Амакасу, само собой, был подготовлен письмом Гугенберга к прибытию Нэгели, на которое возлагалось столько надежд; что этот Нэгели, как выяснилось, относится к тому же человеческому типу, что и он, не делает происходящее более неинтересным, хотя швейцарец, похоже, ни в малейшей степени не догадывается об отношении Масахико к Иде. Амакасу понятия не имеет, куда это его приведет, но у него такое впечатление, что место это будет одновременно чудесным и очень странным, и пока он снова входит в гостиную, он переживает феномен обмана чувств, что позволяет ему ощущать в течение немногих секунд солодовый первобытный запах морской воды.
35
Распаковать свои вещи Нэгели сможет и позже, пусть он, ну пожалуйста, хоть один-единственный раз не будет таким педантом: Иде очень хочется сходить в кино, разве это не сказочная идея?
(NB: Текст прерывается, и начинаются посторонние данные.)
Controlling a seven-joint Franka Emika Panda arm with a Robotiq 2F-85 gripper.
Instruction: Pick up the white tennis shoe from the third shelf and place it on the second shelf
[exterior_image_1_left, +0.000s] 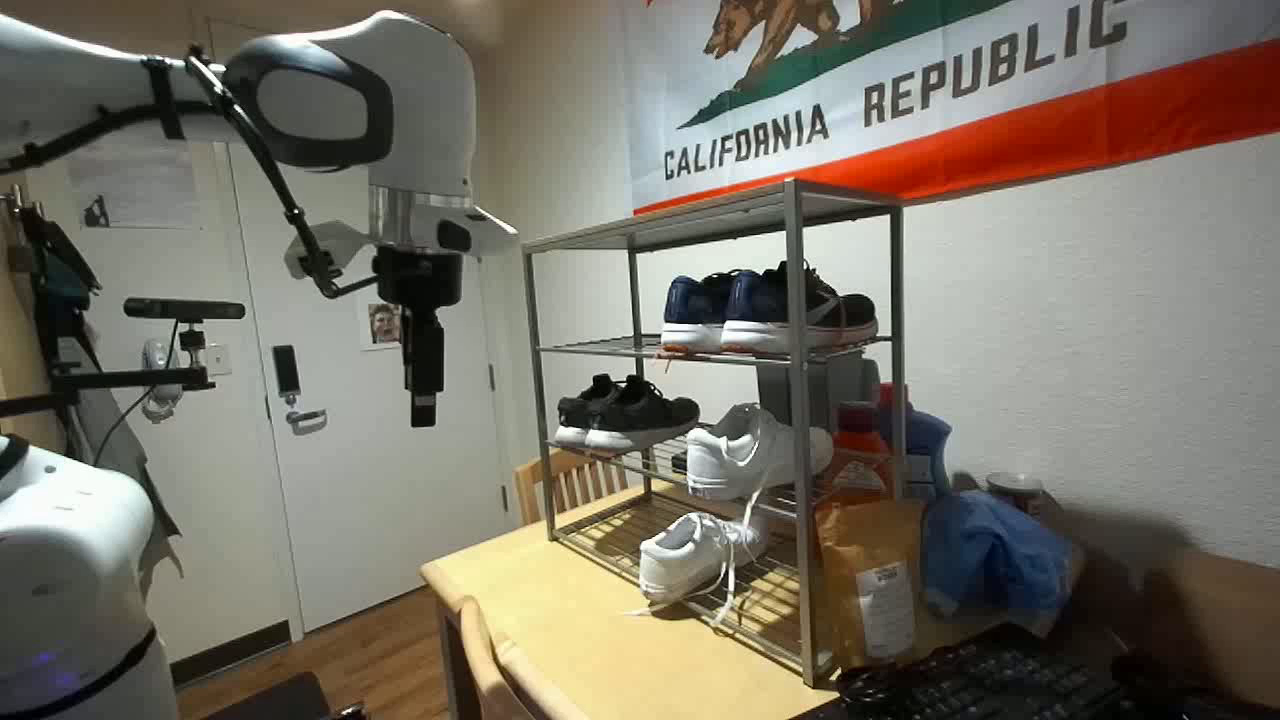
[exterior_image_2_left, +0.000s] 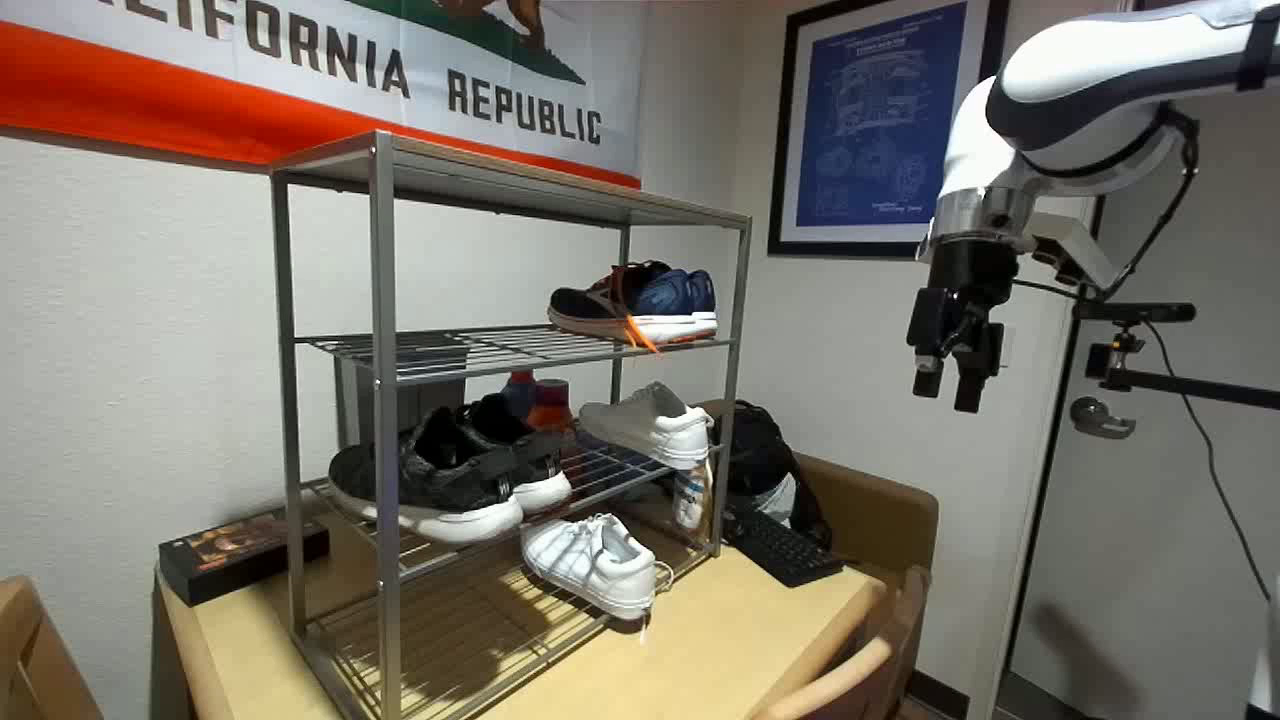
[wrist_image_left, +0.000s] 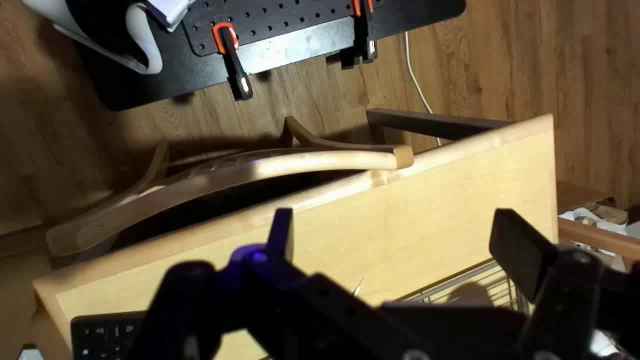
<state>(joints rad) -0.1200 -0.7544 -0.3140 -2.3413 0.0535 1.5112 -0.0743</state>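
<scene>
One tennis shoe (exterior_image_2_left: 588, 565) (another (exterior_image_2_left: 650, 425) above) occupies the third shelf (exterior_image_2_left: 430, 630).

Smooth grey metal along the rack (exterior_image_2_left: 382, 250) — slim bare wire across the second shelf (exterior_image_2_left: 615, 480) and the third shelf (exterior_image_2_left: 430, 640). Over the lower white tennis shoe (exterior_image_2_left: 590, 565), a smooth, low-sheen leather look. Dull black on the gripper (exterior_image_2_left: 947, 385); glossy, smooth white shell on the arm (exterior_image_1_left: 435, 110). Pale, satiny wood for the table (wrist_image_left: 425, 220), grained wood on the floor (wrist_image_left: 500, 75), creased cloth for the flag (exterior_image_1_left: 950, 120), rough matt finish for the wall (exterior_image_1_left: 1120, 350). On the blue bundle (exterior_image_1_left: 990, 560), wrinkles — plastic or cloth, hard to tell in this light.
</scene>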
А потом можно еще зайти куда-нибудь и перекусить, иногда она мечтает о чем-то простом, вроде салата с валерианеллой, вся эта здешняя кухня – за исключением разве что свиного шницеля в панировке и омлетов – на ее взгляд чересчур маньеристская. Эмиль, дескать, сразу увидит (будто он сам давно не почувствовал это интуитивно, во время путешествия), как здесь в Японии обстоят дела, какой магией здесь проникнута повседневность, ведь любую страну лучше всего узнавать именно в кинотеатре, пусть же он наконец скажет «да».
В кинотеатре, после того как в зале гаснет свет, его рука ложится на колено Иды, и в то время как кончик поспешно зажженной сигареты пылает оранжево-красным в белом свете прожектора, шляпа, лежащая на коленях, скрывает его пугающе жалкую эрекцию.
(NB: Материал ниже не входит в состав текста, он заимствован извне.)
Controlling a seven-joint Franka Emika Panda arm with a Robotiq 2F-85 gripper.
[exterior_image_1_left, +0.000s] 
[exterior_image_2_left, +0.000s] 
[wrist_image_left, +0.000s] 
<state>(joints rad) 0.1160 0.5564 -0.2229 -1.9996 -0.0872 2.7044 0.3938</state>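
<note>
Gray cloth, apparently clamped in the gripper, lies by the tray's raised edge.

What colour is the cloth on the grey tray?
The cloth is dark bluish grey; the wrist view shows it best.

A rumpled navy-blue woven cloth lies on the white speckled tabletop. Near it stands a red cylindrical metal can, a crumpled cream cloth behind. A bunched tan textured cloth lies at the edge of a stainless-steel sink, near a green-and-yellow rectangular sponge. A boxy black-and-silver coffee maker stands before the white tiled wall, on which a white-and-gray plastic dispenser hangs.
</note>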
Масахико объясняет, что знаменитый – работающий почти так же, как работал он, Нэгели, в «Ветряной мельнице», – режиссер, Ясудзиро Одзу, специально велел накрасить губы актрисы Мицуко Ёсикава таким же снежно-белым гримом, что и все лицо, выделив только середину нижней губы кроваво-красным штрихом, как если бы мы имели здесь дело с птицей мертвых. Ее темные глаза кажутся швейцарцу столь же лишенными какой бы то ни было жизни, что и гуммированная текстура белой, как мел, кожи лица.
Ее снимали немного снизу, вы присмотритесь, говорит Амакасу: камеру держали примерно на высоте мата-татами, это связано с тем, что японское восприятие пространства не предусматривает никаких стульев и кроватей; обычная, более высоко расположенная перспектива наблюдателя и, соответственно, Я-глаза кинокамеры – это исключительно западный способ ви́дения.
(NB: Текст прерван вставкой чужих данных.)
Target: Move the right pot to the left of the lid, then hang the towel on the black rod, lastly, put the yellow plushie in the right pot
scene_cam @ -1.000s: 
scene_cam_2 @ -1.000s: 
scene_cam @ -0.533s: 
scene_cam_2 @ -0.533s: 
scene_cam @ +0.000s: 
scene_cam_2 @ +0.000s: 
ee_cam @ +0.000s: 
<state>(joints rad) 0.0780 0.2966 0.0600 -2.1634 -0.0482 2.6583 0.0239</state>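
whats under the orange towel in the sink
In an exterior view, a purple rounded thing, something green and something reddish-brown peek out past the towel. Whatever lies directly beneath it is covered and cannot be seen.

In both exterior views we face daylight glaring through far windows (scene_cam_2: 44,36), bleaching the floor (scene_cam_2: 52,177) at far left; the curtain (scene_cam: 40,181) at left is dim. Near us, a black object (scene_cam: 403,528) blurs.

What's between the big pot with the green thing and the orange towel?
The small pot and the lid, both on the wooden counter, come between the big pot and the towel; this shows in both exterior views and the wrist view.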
В то время как другие посетители кинотеатра, сидящие позади них, через несколько рядов, начинают сердито шипеть – дескать, пусть эти сидящие впереди, уж пожалуйста, замолчат и не мешают остальным, – Амакасу игнорирует все такого рода призывы и бойко продолжает свои объяснения: что Одзу, к счастью, упорно отвергает звуковой фильм, эту империалистическую-западную-ложную идею, и вообще, принцип отказа от диалога вполне соответствует японскому обществу, в котором люди не дискутируют, считая такую практику варварской.